## [Task directions]
The response must reproduce exactly every line of the material below holding the word "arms".
[Given material]
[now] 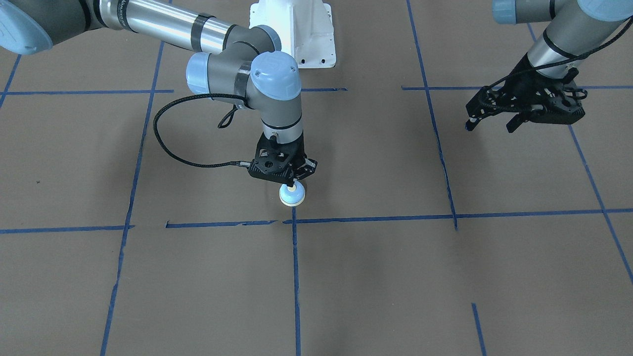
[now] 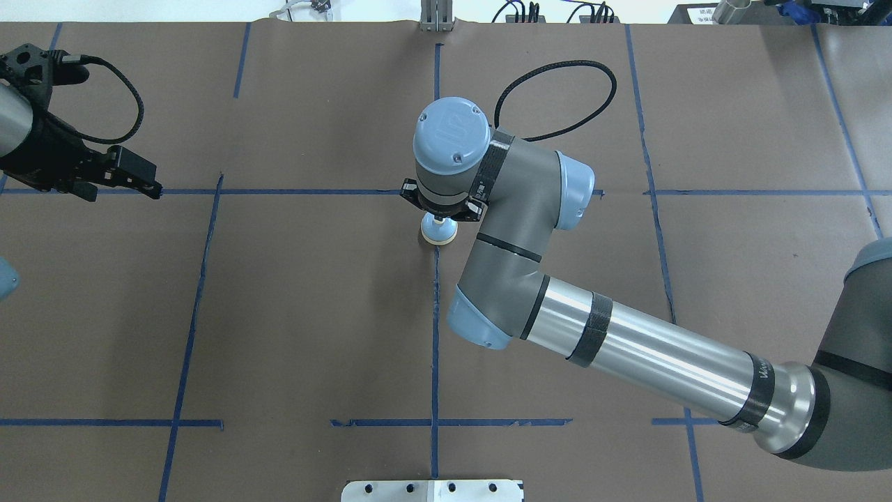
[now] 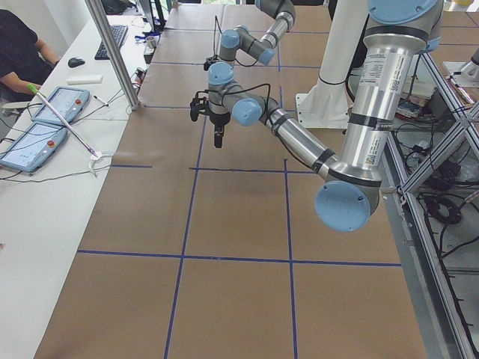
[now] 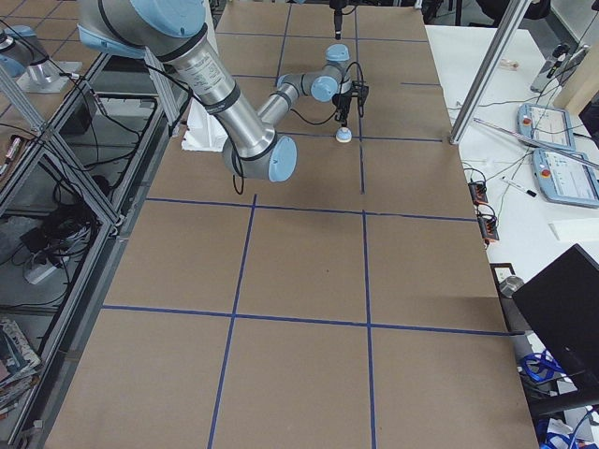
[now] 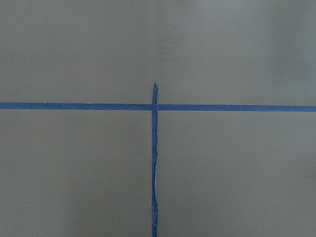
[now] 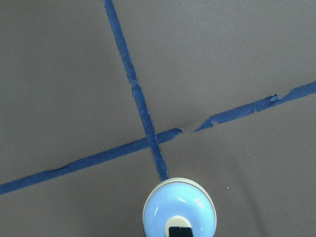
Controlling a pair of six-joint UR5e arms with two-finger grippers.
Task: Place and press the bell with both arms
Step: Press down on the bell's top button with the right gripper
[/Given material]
## [Answer to the problem]
Controlling a pair of six-joint UR5e arms with two-finger grippers.
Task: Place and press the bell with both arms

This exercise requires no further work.